== Segment start ==

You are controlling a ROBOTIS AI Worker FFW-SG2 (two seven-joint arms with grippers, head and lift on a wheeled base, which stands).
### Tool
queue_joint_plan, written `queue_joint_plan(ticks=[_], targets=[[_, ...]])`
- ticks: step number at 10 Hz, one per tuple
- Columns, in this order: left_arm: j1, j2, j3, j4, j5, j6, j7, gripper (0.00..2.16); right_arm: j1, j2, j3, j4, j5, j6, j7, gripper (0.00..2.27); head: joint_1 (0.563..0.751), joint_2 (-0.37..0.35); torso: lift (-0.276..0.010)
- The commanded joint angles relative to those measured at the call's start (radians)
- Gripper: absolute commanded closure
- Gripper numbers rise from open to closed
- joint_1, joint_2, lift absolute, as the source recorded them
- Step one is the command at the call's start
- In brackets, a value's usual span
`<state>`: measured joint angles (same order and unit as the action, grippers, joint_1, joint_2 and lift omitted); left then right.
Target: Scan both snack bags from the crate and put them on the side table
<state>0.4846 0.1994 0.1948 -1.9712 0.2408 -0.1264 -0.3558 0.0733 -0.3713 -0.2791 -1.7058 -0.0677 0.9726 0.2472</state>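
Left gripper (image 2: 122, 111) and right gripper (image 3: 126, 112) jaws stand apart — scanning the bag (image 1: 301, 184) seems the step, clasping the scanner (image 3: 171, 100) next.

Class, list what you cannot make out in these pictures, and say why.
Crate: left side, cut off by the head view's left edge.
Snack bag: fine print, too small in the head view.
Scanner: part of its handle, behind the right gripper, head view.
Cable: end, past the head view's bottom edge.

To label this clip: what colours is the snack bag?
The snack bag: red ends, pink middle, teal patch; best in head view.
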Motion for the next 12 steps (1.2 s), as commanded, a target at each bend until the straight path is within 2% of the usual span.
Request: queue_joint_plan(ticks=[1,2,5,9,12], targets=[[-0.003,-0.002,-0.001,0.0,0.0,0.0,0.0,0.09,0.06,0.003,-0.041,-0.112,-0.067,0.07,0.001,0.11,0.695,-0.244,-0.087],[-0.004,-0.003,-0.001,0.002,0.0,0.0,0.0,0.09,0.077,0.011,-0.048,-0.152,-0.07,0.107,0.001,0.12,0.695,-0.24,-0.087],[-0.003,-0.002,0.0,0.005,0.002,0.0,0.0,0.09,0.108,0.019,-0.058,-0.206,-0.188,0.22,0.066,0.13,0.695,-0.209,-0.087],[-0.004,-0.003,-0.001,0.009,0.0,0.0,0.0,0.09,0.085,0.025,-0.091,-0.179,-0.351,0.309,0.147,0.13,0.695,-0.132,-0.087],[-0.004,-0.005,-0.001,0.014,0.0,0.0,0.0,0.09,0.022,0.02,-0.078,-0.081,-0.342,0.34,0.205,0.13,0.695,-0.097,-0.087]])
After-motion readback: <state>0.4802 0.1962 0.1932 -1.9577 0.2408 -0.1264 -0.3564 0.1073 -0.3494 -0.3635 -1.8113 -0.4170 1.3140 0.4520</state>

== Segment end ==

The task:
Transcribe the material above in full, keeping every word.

Your response:
You are controlling a ROBOTIS AI Worker FFW-SG2 (two seven-joint arms with grippers, head and lift on a wheeled base, which stands).
### Tool
queue_joint_plan, written `queue_joint_plan(ticks=[_], targets=[[_, ...]])`
- ticks: step number at 10 Hz, one per tuple
- Columns, in this order: left_arm: j1, j2, j3, j4, j5, j6, j7, gripper (0.00..2.16); right_arm: j1, j2, j3, j4, j5, j6, j7, gripper (0.00..2.27); head: joint_1 (0.563..0.751), joint_2 (-0.37..0.35); torso: lift (-0.276..0.010)
- The commanded joint angles relative to those measured at the call's start (radians)
- Gripper: absolute commanded closure
- Gripper numbers rise from open to closed
- joint_1, joint_2, lift absolute, as the source recorded them
- Step one is the command at the call's start
- In brackets, a value's usual span
`<state>`: measured joint angles (same order and unit as the action, grippers, joint_1, joint_2 and lift omitted); left then right.
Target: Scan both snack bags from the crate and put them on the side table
<state>0.4846 0.1994 0.1948 -1.9712 0.2408 -0.1264 -0.3558 0.0733 -0.3713 -0.2791 -1.7058 -0.0677 0.9726 0.2472</state>
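Left gripper (image 2: 122, 111) and right gripper (image 3: 126, 112) jaws stand apart — scanning the bag (image 1: 301, 184) seems the step, clasping the scanner (image 3: 171, 100) next.

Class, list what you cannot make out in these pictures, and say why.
Crate: left side, cut off by the head view's left edge.
Snack bag: fine print, too small in the head view.
Scanner: part of its handle, behind the right gripper, head view.
Cable: end, past the head view's bottom edge.

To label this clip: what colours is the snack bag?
The snack bag: red ends, pink middle, teal patch; best in head view.
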Motion for the next 12 steps (1.2 s), as commanded, a target at each bend until the straight path is within 2% of the usual span.
Request: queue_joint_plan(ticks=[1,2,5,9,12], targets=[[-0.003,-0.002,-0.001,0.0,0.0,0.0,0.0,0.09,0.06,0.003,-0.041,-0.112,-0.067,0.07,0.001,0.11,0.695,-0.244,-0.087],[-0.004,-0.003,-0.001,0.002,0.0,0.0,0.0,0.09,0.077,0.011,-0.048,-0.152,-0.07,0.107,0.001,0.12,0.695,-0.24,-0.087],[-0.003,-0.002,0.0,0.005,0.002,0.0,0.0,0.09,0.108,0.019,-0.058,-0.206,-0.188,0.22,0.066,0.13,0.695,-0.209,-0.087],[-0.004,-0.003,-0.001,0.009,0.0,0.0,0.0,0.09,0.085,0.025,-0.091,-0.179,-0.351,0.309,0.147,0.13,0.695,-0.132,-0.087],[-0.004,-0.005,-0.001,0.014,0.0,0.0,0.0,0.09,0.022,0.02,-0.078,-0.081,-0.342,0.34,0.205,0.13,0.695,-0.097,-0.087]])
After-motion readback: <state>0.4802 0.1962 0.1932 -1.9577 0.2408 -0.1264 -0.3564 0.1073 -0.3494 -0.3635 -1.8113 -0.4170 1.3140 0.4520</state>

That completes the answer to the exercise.